Check out this story of how (many years ago) startups got cheap rent near Kendall in not-so-fancy buildings (the subject property has of course since been completely redone by new landlords, but that's beside the point):


What's needed is to look for opportunities to repurpose buildings that are old-ish, but at/close to being up-to-code. The equivalent of "class B" space with good bones. That's actually not that crazy of a concept: Kendall does now have a decent amount of aging 80s-era buildings that are not (in their present state) candidates for big $ leases to the giants, especially with the changing nature of office work and space demands. Smart policy would be to somehow incentivize parceling out such semi-obsolete-but-safe-enough space for cheaper rent opportunities.
I feel like the same general economics of supply and demand which underpin housing gentrification apply here and that the root of the problem is is a lack of supply of new luxury project that is causing commercial gentrification of these class B spaces.

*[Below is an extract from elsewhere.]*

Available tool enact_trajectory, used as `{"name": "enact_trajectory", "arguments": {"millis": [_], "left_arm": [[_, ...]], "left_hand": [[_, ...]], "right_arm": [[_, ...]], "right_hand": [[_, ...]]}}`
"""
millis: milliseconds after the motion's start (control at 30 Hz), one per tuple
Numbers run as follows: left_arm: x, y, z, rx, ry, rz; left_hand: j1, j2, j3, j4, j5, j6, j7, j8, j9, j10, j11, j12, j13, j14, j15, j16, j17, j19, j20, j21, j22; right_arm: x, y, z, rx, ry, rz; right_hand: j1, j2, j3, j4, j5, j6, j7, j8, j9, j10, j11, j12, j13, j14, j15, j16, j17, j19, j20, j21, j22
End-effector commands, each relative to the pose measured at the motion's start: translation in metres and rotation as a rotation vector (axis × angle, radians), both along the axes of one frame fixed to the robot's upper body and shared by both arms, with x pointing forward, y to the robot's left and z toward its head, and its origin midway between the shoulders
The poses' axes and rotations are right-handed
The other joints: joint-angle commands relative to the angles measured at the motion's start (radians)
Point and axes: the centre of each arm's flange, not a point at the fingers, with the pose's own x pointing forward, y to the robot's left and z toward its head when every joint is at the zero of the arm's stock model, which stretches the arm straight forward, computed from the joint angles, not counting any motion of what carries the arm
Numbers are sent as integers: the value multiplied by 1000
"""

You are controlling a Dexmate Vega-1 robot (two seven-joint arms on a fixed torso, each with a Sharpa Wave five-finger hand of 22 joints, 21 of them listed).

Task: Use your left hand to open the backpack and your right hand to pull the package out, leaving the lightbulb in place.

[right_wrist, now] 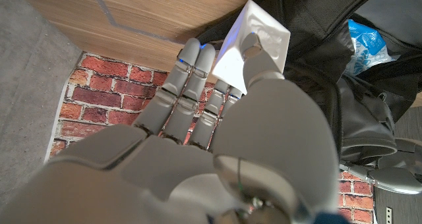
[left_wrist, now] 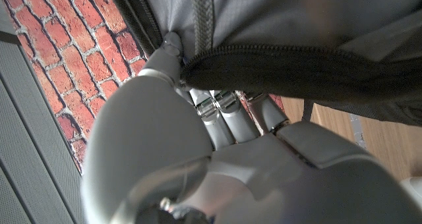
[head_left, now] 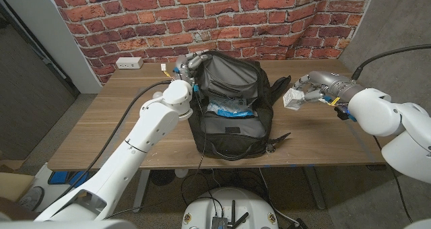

I suspect that this is made worse by the fact that commercial users, especially lab and technology users, have inelastic demand for location because they value adjacencies to competitors, collaborates, and other agglomeration economies more highly then less specialized or less resource intensive uses such as housing or general office space.

This is one reason I find it so frustrating that Kendall isn't being built out at higher density. It seems pretty clear to me there is demand for significantly more space than what is currently proposed across the neighborhood at rents that would support taller developments. The lower density is largely due to zoning and NIMBYism but I also suspect the fact that most of the neighborhood is controlled by three REITs and MITIMCO isn't helping, as they have effectively created a cartel to control the market.

So while I agree protecting some level of class B space to allow for innovation is important to the overall ecosystem of commercial users and start-ups, of the lack of supply and the limited ownership of properties in Kendall make the opportunity cost of the keeping dated spaces affordable 'impossible.'

Edit: What is interesting to think about is that 'creative destruction' is changing Kendall but one assumes, or hopes I guess, that a 'new Kendall' which serves the same purpose as the the 'old Kendall' is evolving somewhere else in the city. To Bigpicture7's point, I would worry less about trying to protect class B space in Kendall (a costly uphill battle) and focus more fostering a 'new' center for lower cost innovators elsewhere and also working to get more space built in Kendall in hopes of taking pressure of rents.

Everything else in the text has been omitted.